What you are asked to do. Your answer must hold only the lines below from the line containing "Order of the" through the line containing "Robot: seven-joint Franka", each reproduced exactly.

Records for this exercise.
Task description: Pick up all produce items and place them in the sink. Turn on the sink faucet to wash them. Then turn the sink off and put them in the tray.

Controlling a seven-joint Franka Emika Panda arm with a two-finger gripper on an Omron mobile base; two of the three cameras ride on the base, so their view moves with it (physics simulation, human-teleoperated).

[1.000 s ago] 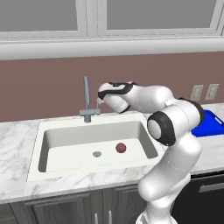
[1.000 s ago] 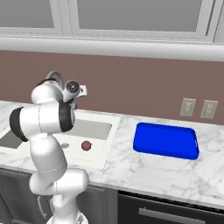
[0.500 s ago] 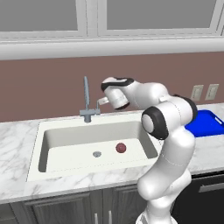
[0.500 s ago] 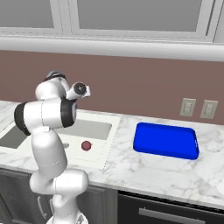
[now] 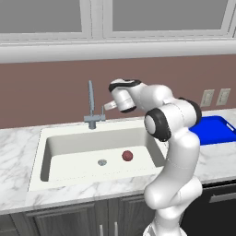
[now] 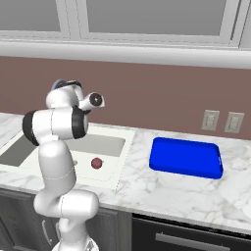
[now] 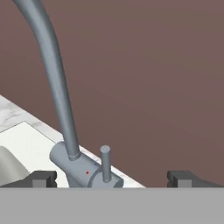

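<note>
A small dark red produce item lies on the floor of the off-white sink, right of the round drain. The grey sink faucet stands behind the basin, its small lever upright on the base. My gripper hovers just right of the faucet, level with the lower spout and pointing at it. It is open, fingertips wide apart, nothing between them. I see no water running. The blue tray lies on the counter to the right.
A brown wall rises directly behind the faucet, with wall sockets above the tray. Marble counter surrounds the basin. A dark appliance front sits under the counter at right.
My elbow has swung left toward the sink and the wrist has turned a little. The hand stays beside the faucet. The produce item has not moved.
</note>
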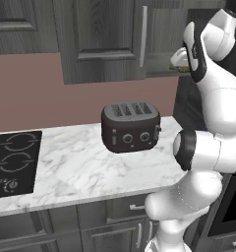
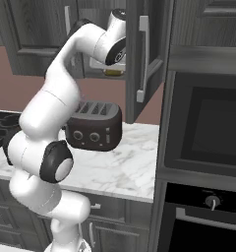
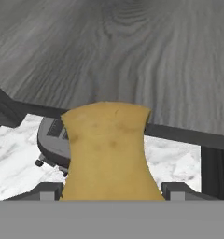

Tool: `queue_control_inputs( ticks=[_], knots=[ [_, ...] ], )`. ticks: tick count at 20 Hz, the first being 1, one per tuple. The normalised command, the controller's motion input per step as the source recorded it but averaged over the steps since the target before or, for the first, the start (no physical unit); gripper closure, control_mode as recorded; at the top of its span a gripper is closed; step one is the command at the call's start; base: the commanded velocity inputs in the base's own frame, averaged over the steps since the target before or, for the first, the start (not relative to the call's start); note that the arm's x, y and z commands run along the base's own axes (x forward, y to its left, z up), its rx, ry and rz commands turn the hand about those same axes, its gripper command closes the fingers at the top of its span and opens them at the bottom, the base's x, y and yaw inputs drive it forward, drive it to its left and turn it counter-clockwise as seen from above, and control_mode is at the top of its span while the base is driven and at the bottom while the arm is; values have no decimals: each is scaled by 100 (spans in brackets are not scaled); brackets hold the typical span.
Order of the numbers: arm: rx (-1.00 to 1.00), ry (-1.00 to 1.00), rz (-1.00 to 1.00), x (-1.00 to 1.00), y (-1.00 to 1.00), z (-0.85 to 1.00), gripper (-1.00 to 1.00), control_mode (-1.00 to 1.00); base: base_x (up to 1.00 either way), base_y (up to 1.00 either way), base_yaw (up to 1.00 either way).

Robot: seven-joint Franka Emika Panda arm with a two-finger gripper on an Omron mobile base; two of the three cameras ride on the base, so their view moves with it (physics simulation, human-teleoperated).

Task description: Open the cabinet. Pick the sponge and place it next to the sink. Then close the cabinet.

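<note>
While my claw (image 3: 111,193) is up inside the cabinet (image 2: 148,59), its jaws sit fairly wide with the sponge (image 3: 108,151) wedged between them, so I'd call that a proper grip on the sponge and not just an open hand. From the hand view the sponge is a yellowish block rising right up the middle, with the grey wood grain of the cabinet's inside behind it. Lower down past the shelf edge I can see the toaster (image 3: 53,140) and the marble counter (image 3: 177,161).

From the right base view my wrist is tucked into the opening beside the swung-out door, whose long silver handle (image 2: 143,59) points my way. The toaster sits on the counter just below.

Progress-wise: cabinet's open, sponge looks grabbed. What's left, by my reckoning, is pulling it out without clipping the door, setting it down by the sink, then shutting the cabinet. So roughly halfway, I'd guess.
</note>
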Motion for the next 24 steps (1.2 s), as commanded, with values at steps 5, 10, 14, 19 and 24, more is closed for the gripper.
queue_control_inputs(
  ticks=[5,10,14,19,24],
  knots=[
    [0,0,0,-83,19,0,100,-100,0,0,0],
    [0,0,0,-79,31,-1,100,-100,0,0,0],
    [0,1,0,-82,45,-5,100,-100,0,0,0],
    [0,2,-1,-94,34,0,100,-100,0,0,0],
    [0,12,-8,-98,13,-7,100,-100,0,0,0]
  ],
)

Written answer.
Order of the numbers: arm: rx (-1.00 to 1.00), ry (-1.00 to 1.00), rz (-1.00 to 1.00), x (-1.00 to 1.00), y (-1.00 to 1.00), z (-0.85 to 1.00), gripper (-1.00 to 1.00), control_mode (-1.00 to 1.00); base: base_x (up to 1.00 either way), base_y (up to 1.00 either way), base_yaw (up to 1.00 either way).

Robot: seven-joint Franka Emika Panda arm with a two-finger gripper on an Omron mobile base; two of the three cameras ride on the base, so their view moves with it (physics simulation, human-teleoperated).

Here the exercise is finished.